Europeans are of two minds about public debt, which has been at the center of the debate over the euro crisis since it began. A majority in six of the eight countries surveyed consider debt a very big problem. When pressed to choose between reducing public expenditures and more spending, most publics choose the former, even in Spain (67%) and Italy (59%), despite the fact that people there have already experienced cutbacks in government spending, economic contraction and record high unemployment. Across Europe a median of 59% believe that reducing public debt is the best way to solve their country’s economic problems. But a median of only 17% think debt reduction should be their government’s number one economic priority.
Some Good News
Despite rising disillusionment with the European project, the euro, the common currency for 17 of the 27 European Union members, remains in public favor. More than six-in-ten people want to keep the euro as their currency in Greece (69%), Spain (67%), Germany (66%), Italy (64%) and France (63%). And support for the euro has actually increased in Italy and Spain since last year.
Moreover, notwithstanding the fact that only 26% of the British public think being a member of the European Union has been good for their economy and just 43% hold positive views of the European Union, the British, who will hold a referendum on continued EU membership in 2017, remain evenly divided on leaving the EU: 46% say stay and 46% say go.
Overall, the 2013 survey highlights more starkly than ever the differences between the views of Germans and other Europeans on a range of issues. And it underscores that, in some cases, those differences are growing. Germans feel better than others about the economy (by 66 points over the EU median), about their personal finances (by 26 points), about the future (by 12 points), about the European Union (by 17 points), about European economic integration (by 28 points) and about their own elected leadership (by 48 points).
And the survey contradicts oft-repeated narratives about the Germans: that they are paranoid about inflation, disinclined to bail out their fellow Europeans and debt-obsessed. To the contrary, Germans are among the least likely of those surveyed to see inflation as a very big problem and the most likely among the richer European nations to be willing to provide financial assistance to other European Union countries that have major financial problems. And while Germans are worried about public debt, they are more concerned about inequality and equally concerned about unemployment.

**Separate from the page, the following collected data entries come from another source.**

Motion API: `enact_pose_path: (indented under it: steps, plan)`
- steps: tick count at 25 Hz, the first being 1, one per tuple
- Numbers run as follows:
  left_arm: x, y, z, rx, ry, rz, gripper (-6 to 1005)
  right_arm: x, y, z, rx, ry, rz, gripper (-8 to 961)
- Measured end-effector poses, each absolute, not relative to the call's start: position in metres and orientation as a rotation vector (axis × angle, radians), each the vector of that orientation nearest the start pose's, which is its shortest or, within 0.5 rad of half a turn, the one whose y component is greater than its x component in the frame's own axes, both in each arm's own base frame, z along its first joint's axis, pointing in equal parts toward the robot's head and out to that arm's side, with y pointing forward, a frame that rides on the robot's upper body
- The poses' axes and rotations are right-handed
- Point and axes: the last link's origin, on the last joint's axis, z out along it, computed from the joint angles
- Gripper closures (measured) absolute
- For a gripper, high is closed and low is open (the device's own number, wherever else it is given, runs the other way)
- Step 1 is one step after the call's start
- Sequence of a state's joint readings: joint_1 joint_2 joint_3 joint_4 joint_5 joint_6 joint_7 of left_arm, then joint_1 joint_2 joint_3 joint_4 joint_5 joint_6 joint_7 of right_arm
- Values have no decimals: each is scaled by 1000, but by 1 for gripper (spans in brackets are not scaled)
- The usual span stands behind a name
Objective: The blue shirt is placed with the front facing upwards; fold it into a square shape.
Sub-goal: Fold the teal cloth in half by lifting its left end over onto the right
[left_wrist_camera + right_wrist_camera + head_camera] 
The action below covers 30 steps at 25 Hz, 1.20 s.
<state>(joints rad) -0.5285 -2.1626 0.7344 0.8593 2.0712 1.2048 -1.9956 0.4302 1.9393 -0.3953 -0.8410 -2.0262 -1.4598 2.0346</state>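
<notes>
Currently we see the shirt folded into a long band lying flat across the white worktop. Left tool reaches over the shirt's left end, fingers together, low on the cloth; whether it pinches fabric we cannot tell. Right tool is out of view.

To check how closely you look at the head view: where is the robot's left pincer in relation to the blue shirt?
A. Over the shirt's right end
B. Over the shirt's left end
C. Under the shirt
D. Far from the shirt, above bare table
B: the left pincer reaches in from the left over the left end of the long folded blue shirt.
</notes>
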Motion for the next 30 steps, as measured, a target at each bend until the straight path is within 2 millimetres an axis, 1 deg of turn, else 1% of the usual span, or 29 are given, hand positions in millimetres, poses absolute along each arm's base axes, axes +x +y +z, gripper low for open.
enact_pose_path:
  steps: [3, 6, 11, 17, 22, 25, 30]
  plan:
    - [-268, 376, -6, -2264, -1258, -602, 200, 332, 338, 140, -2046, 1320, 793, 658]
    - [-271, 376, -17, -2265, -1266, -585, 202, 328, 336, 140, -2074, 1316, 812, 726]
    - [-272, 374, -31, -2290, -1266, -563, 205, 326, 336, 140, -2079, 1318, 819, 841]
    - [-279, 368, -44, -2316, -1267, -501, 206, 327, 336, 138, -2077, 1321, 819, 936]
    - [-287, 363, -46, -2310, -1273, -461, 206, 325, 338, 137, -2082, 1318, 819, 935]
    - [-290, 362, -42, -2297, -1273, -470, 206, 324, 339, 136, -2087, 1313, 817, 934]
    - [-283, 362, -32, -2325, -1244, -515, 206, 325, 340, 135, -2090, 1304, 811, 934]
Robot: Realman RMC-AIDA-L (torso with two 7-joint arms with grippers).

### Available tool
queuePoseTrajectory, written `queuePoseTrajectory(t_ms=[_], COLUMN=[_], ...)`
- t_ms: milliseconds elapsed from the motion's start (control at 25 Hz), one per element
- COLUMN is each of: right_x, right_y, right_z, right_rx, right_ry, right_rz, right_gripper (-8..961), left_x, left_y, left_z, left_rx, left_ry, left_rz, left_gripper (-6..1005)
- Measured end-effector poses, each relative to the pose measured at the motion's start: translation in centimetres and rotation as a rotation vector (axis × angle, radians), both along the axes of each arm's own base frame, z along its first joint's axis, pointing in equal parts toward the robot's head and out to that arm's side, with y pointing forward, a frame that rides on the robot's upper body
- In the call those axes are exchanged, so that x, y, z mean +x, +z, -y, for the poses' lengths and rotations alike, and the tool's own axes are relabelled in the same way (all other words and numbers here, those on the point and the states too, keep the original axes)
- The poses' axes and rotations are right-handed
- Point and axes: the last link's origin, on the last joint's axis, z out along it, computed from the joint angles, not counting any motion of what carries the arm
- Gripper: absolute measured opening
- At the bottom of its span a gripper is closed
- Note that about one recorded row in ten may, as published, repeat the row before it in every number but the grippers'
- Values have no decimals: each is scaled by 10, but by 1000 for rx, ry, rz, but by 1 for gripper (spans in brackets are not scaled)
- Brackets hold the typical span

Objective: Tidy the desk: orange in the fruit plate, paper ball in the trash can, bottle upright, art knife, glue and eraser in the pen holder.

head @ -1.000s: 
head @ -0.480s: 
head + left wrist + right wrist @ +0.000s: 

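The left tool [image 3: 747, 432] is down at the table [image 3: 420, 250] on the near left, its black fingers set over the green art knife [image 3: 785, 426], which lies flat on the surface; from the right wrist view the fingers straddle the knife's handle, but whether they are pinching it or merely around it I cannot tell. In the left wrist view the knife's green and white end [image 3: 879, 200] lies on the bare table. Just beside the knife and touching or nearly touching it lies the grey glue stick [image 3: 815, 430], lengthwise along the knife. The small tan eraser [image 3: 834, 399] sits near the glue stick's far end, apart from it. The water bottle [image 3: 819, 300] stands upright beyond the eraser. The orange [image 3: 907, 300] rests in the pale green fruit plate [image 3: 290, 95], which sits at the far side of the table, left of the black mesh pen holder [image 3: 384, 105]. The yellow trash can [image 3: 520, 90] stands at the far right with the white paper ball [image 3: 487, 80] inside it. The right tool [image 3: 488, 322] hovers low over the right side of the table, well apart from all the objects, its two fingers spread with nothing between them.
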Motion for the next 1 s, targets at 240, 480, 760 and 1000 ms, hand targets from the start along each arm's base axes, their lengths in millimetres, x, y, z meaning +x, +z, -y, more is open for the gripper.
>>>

The prominent role Germans have played in Europe’s response to the euro crisis has evoked decidedly mixed emotions from their fellow Europeans. In every country except Greece, people consider Germans the most trustworthy. At the same time, in six of the eight nations surveyed, people see the Germans as the least compassionate. And in five of the eight, they are considered the most arrogant. In the wake of the strict austerity measures imposed in Greece, Greek enmity toward the Germans knows little bound. Greeks consider the Germans to be the least trustworthy, the most arrogant and the least compassionate. But the Greeks themselves do not fare that well. They are considered the least trustworthy by the French, the Germans and the Czechs.